When it comes to borrowing money, two common terms that often cause confusion are mortgage and loan. To clarify, a loan is a broad term encompassing any borrowed sum of money that is repaid over time with interest. This can include anything from personal loans to car loans and student loans. On the other hand, a mortgage is a specific type of loan that is used solely for purchasing real estate or property.

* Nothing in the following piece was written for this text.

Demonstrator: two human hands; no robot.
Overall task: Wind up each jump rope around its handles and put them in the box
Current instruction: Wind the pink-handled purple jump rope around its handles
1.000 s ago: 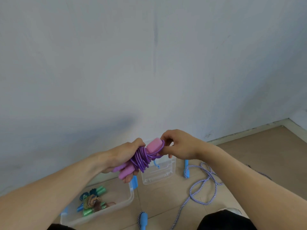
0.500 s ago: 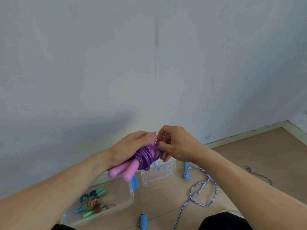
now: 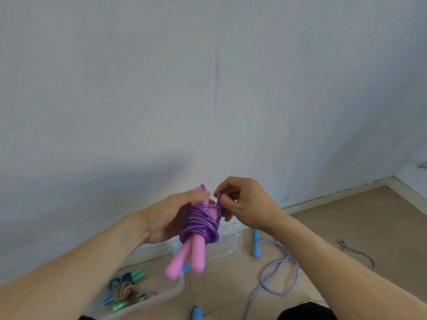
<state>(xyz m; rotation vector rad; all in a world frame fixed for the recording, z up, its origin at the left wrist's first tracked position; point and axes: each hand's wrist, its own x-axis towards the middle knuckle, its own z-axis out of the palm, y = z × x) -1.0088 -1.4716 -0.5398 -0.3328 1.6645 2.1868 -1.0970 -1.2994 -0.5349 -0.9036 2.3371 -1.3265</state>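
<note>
My left hand point(image 3: 171, 215) grips a purple jump rope point(image 3: 199, 225) coiled around its two pink handles point(image 3: 189, 257), which point down and toward me. My right hand point(image 3: 245, 202) pinches the loose purple end at the top of the coil, beside the handle tops. Below, on the floor, stands the clear plastic box point(image 3: 168, 294) holding wound ropes with green and blue handles point(image 3: 124, 292). A blue-and-white striped rope point(image 3: 277, 273) with blue handles point(image 3: 257, 247) lies unwound on the floor to the right.
The box's clear lid point(image 3: 228, 243) lies on the tiled floor behind the box, near the grey wall. Another blue handle point(image 3: 196, 314) lies at the bottom edge. A dark trouser knee point(image 3: 305, 312) shows at bottom right.
The bundle has turned so the pink handles point downward. My right hand moved from beside the coil to the top, pinching the rope's end.
</note>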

The key difference between the two lies in their purpose. Loans can be for various purposes, such as paying for education, buying a car, or consolidating debt. In these cases, the borrowed money is not tied to a specific asset. Conversely, a mortgage is a secured loan where the property itself serves as collateral. This means that if the borrower fails to repay the mortgage, the lender has the right to foreclose on the property to recover the outstanding amount.
In summary, while both mortgages and loans involve borrowing money that must be repaid, the distinction lies in purpose and collateral. Loans are general in nature, covering a wide range of borrowing needs, while a mortgage is a specific type of loan used solely for real estate purchases with the property acting as collateral.
(Response: The difference between a mortgage and a loan lies in their purpose and collateral. A loan is a broad term for any borrowed sum of money repaid over time, while a mortgage is a specific type of loan used solely for purchasing real estate, where the property itself serves as collateral.)